**AVAILABLE DATA:**

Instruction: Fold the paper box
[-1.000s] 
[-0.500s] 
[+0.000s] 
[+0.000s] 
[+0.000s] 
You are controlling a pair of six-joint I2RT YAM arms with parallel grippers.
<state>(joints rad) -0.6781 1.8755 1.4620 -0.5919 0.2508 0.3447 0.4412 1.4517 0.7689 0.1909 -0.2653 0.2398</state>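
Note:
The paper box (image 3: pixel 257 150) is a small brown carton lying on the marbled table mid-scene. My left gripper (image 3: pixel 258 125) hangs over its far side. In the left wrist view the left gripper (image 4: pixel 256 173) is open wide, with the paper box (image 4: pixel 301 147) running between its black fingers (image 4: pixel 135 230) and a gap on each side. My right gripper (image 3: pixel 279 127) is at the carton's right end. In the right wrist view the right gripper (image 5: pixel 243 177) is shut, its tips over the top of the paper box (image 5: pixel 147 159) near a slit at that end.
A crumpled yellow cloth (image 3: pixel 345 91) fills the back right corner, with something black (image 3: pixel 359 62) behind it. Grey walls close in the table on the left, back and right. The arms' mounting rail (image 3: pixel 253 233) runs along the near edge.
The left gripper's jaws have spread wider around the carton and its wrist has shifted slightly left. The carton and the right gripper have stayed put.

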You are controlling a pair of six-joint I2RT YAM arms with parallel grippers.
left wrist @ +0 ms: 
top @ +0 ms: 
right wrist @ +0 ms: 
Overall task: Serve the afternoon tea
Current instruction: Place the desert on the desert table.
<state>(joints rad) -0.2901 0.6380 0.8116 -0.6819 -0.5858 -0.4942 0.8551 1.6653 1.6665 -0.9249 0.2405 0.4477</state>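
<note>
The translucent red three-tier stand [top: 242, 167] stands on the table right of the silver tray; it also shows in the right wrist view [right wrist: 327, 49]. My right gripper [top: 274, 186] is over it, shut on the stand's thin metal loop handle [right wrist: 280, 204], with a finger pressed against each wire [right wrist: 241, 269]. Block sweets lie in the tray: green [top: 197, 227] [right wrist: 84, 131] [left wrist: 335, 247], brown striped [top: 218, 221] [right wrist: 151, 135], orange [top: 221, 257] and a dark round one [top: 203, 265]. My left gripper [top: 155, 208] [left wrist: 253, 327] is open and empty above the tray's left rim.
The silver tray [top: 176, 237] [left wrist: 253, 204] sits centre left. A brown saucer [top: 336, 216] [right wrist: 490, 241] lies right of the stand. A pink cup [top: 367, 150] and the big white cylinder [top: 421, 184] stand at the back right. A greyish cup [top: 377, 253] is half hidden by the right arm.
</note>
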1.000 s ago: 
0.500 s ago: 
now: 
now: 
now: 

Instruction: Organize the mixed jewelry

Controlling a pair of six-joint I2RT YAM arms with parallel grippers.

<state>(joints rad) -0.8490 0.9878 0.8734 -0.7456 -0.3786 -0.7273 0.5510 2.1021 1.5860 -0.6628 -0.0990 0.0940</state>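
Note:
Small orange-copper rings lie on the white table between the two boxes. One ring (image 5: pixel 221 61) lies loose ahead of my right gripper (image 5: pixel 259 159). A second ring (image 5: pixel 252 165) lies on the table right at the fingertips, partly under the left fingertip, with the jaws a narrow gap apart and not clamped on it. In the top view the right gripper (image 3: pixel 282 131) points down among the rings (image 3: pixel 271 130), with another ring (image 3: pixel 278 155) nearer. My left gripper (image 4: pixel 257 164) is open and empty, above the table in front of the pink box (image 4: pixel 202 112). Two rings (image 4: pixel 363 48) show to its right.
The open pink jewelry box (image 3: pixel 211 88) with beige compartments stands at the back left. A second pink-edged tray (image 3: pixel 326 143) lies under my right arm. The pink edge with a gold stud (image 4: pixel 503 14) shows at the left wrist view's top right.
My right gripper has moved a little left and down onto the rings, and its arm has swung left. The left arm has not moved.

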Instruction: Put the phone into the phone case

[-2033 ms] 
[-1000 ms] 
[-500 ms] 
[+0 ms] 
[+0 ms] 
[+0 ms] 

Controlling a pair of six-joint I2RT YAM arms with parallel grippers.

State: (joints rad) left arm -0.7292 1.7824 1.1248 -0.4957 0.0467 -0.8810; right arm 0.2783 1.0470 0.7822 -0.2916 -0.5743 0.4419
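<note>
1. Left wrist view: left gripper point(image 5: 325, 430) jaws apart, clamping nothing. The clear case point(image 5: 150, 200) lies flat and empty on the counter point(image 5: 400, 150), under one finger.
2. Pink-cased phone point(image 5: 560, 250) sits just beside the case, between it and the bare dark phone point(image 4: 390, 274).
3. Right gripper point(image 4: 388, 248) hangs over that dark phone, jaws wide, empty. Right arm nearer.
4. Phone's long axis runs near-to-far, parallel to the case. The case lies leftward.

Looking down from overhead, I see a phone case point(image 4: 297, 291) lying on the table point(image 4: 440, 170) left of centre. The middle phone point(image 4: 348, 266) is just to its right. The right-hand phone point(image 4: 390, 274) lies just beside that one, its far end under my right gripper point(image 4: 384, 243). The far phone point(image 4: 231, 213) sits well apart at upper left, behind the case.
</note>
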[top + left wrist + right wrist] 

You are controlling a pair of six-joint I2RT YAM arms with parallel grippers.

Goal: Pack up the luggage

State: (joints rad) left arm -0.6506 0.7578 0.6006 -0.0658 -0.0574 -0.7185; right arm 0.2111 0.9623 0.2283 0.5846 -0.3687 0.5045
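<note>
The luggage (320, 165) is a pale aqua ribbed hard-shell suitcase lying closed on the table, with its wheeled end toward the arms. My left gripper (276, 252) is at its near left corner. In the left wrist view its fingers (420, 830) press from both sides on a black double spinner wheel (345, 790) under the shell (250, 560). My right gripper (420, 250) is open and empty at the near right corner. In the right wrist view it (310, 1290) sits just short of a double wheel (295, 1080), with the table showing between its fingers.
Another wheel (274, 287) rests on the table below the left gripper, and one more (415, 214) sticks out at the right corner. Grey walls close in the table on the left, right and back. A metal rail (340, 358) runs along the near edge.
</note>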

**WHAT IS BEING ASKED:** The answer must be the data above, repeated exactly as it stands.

**SOLUTION FOR THIS EXERCISE:**
Instruction: Fold the paper box
[-1.000s] 
[-0.500s] 
[+0.000s] 
[+0.000s] 
[+0.000s] 
You are controlling a pair of six-joint I2RT YAM arms with parallel grippers.
<state>(joints rad) -0.6781 1.8755 1.4620 -0.5919 0.2508 0.3447 0.4412 1.4517 0.7689 0.1909 -0.2653 0.2398</state>
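Note:
The paper box (image 3: pixel 257 150) is a small brown carton lying on the marbled table mid-scene. My left gripper (image 3: pixel 258 125) hangs over its far side. In the left wrist view the left gripper (image 4: pixel 256 173) is open wide, with the paper box (image 4: pixel 301 147) running between its black fingers (image 4: pixel 135 230) and a gap on each side. My right gripper (image 3: pixel 279 127) is at the carton's right end. In the right wrist view the right gripper (image 5: pixel 243 177) is shut, its tips over the top of the paper box (image 5: pixel 147 159) near a slit at that end.
A crumpled yellow cloth (image 3: pixel 345 91) fills the back right corner, with something black (image 3: pixel 359 62) behind it. Grey walls close in the table on the left, back and right. The arms' mounting rail (image 3: pixel 253 233) runs along the near edge.
The left gripper's jaws have spread wider around the carton and its wrist has shifted slightly left. The carton and the right gripper have stayed put.
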
You are controlling a pair of six-joint I2RT YAM arms with parallel grippers.
left wrist @ +0 ms: 
top @ +0 ms: 
right wrist @ +0 ms: 
Overall task: Serve the afternoon tea
Current instruction: Place the desert on the desert table.
<state>(joints rad) -0.2901 0.6380 0.8116 -0.6819 -0.5858 -0.4942 0.8551 1.6653 1.6665 -0.9249 0.2405 0.4477</state>
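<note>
The translucent red three-tier stand [top: 242, 167] stands on the table right of the silver tray; it also shows in the right wrist view [right wrist: 327, 49]. My right gripper [top: 274, 186] is over it, shut on the stand's thin metal loop handle [right wrist: 280, 204], with a finger pressed against each wire [right wrist: 241, 269]. Block sweets lie in the tray: green [top: 197, 227] [right wrist: 84, 131] [left wrist: 335, 247], brown striped [top: 218, 221] [right wrist: 151, 135], orange [top: 221, 257] and a dark round one [top: 203, 265]. My left gripper [top: 155, 208] [left wrist: 253, 327] is open and empty above the tray's left rim.
The silver tray [top: 176, 237] [left wrist: 253, 204] sits centre left. A brown saucer [top: 336, 216] [right wrist: 490, 241] lies right of the stand. A pink cup [top: 367, 150] and the big white cylinder [top: 421, 184] stand at the back right. A greyish cup [top: 377, 253] is half hidden by the right arm.
</note>
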1.000 s ago: 
0.500 s ago: 
now: 
now: 
now: 

Instruction: Organize the mixed jewelry

Controlling a pair of six-joint I2RT YAM arms with parallel grippers.

<state>(joints rad) -0.8490 0.9878 0.8734 -0.7456 -0.3786 -0.7273 0.5510 2.1021 1.5860 -0.6628 -0.0990 0.0940</state>
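Note:
Small orange-copper rings lie on the white table between the two boxes. One ring (image 5: pixel 221 61) lies loose ahead of my right gripper (image 5: pixel 259 159). A second ring (image 5: pixel 252 165) lies on the table right at the fingertips, partly under the left fingertip, with the jaws a narrow gap apart and not clamped on it. In the top view the right gripper (image 3: pixel 282 131) points down among the rings (image 3: pixel 271 130), with another ring (image 3: pixel 278 155) nearer. My left gripper (image 4: pixel 257 164) is open and empty, above the table in front of the pink box (image 4: pixel 202 112). Two rings (image 4: pixel 363 48) show to its right.
The open pink jewelry box (image 3: pixel 211 88) with beige compartments stands at the back left. A second pink-edged tray (image 3: pixel 326 143) lies under my right arm. The pink edge with a gold stud (image 4: pixel 503 14) shows at the left wrist view's top right.
My right gripper has moved a little left and down onto the rings, and its arm has swung left. The left arm has not moved.
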
Instruction: Put the phone into the phone case

[-2033 ms] 
[-1000 ms] 
[-500 ms] 
[+0 ms] 
[+0 ms] 
[+0 ms] 

Controlling a pair of six-joint I2RT YAM arms with parallel grippers.

State: (joints rad) left arm -0.7292 1.7824 1.1248 -0.4957 0.0467 -0.8810; right arm 0.2783 1.0470 0.7822 -0.2916 -0.5743 0.4419
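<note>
1. Left wrist view: left gripper point(image 5: 325, 430) jaws apart, clamping nothing. The clear case point(image 5: 150, 200) lies flat and empty on the counter point(image 5: 400, 150), under one finger.
2. Pink-cased phone point(image 5: 560, 250) sits just beside the case, between it and the bare dark phone point(image 4: 390, 274).
3. Right gripper point(image 4: 388, 248) hangs over that dark phone, jaws wide, empty. Right arm nearer.
4. Phone's long axis runs near-to-far, parallel to the case. The case lies leftward.

Looking down from overhead, I see a phone case point(image 4: 297, 291) lying on the table point(image 4: 440, 170) left of centre. The middle phone point(image 4: 348, 266) is just to its right. The right-hand phone point(image 4: 390, 274) lies just beside that one, its far end under my right gripper point(image 4: 384, 243). The far phone point(image 4: 231, 213) sits well apart at upper left, behind the case.
</note>
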[top + left wrist + right wrist] 

You are controlling a pair of six-joint I2RT YAM arms with parallel grippers.

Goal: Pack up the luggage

State: (joints rad) left arm -0.6506 0.7578 0.6006 -0.0658 -0.0574 -0.7185; right arm 0.2111 0.9623 0.2283 0.5846 -0.3687 0.5045
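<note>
The luggage (320, 165) is a pale aqua ribbed hard-shell suitcase lying closed on the table, with its wheeled end toward the arms. My left gripper (276, 252) is at its near left corner. In the left wrist view its fingers (420, 830) press from both sides on a black double spinner wheel (345, 790) under the shell (250, 560). My right gripper (420, 250) is open and empty at the near right corner. In the right wrist view it (310, 1290) sits just short of a double wheel (295, 1080), with the table showing between its fingers.
Another wheel (274, 287) rests on the table below the left gripper, and one more (415, 214) sticks out at the right corner. Grey walls close in the table on the left, right and back. A metal rail (340, 358) runs along the near edge.
</note>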

What was asked now has a complete answer.